• [THE TASK]:
Nothing but the listing below, retyped exactly, should appear in the answer.

• [SUPPLIED INFORMATION]:
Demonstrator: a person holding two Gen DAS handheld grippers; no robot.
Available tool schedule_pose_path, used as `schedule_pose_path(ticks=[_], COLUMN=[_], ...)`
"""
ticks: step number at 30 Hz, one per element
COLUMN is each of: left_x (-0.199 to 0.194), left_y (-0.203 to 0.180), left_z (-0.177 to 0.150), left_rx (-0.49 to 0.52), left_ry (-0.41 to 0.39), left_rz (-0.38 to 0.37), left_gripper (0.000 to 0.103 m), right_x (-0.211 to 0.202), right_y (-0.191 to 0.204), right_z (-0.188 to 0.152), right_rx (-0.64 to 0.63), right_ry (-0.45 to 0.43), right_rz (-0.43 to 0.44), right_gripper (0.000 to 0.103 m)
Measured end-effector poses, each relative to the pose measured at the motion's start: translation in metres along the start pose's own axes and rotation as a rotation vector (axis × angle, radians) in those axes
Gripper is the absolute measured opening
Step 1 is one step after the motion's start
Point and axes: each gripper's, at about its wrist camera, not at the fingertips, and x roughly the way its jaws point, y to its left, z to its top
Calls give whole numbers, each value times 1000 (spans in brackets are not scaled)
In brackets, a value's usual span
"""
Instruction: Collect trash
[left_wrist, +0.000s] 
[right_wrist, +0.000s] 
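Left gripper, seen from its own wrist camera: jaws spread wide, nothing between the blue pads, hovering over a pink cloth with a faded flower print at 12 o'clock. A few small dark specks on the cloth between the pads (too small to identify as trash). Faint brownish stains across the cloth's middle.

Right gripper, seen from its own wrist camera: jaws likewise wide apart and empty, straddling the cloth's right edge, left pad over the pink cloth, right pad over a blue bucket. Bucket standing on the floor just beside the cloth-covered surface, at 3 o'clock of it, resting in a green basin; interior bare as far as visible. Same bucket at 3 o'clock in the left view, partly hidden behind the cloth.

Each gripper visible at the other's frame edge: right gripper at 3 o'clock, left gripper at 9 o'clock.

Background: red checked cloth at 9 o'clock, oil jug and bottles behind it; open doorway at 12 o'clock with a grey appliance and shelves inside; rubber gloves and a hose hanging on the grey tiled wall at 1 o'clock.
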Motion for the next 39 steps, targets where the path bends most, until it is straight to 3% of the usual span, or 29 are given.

• [EXERCISE ANSWER]:
Demonstrator: a person holding two Gen DAS handheld grippers; no robot.
Available tool schedule_pose_path, used as `schedule_pose_path(ticks=[_], COLUMN=[_], ...)`
"""
ticks: step number at 30 Hz, one per element
COLUMN is each of: left_x (-0.199 to 0.194), left_y (-0.203 to 0.180), left_z (-0.177 to 0.150), left_rx (-0.49 to 0.52), left_ry (-0.41 to 0.39), left_rz (-0.38 to 0.37), left_gripper (0.000 to 0.103 m), right_x (-0.211 to 0.202), right_y (-0.191 to 0.204), right_z (-0.188 to 0.152), right_rx (-0.64 to 0.63), right_ry (-0.45 to 0.43), right_rz (-0.43 to 0.44), right_gripper (0.000 to 0.103 m)
Measured end-effector poses, each relative to the pose measured at the motion's start: translation in metres along the start pose's own axes and rotation as a rotation vector (axis × angle, radians) in those axes
Gripper is the absolute measured opening
Step 1 is one step after the motion's start
Point and axes: each gripper's, at about its wrist camera, not at the fingertips, and x roughly the way its jaws point, y to its left, z to its top
Calls give whole numbers, each value times 1000 (spans in brackets are not scaled)
In brackets, a value's usual span
"""
Instruction: Collect trash
[left_wrist, +0.000s] 
[right_wrist, +0.000s] 
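Left gripper, seen from its own wrist camera: jaws spread wide, nothing between the blue pads, hovering over a pink cloth with a faded flower print at 12 o'clock. A few small dark specks on the cloth between the pads (too small to identify as trash). Faint brownish stains across the cloth's middle.

Right gripper, seen from its own wrist camera: jaws likewise wide apart and empty, straddling the cloth's right edge, left pad over the pink cloth, right pad over a blue bucket. Bucket standing on the floor just beside the cloth-covered surface, at 3 o'clock of it, resting in a green basin; interior bare as far as visible. Same bucket at 3 o'clock in the left view, partly hidden behind the cloth.

Each gripper visible at the other's frame edge: right gripper at 3 o'clock, left gripper at 9 o'clock.

Background: red checked cloth at 9 o'clock, oil jug and bottles behind it; open doorway at 12 o'clock with a grey appliance and shelves inside; rubber gloves and a hose hanging on the grey tiled wall at 1 o'clock.
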Motion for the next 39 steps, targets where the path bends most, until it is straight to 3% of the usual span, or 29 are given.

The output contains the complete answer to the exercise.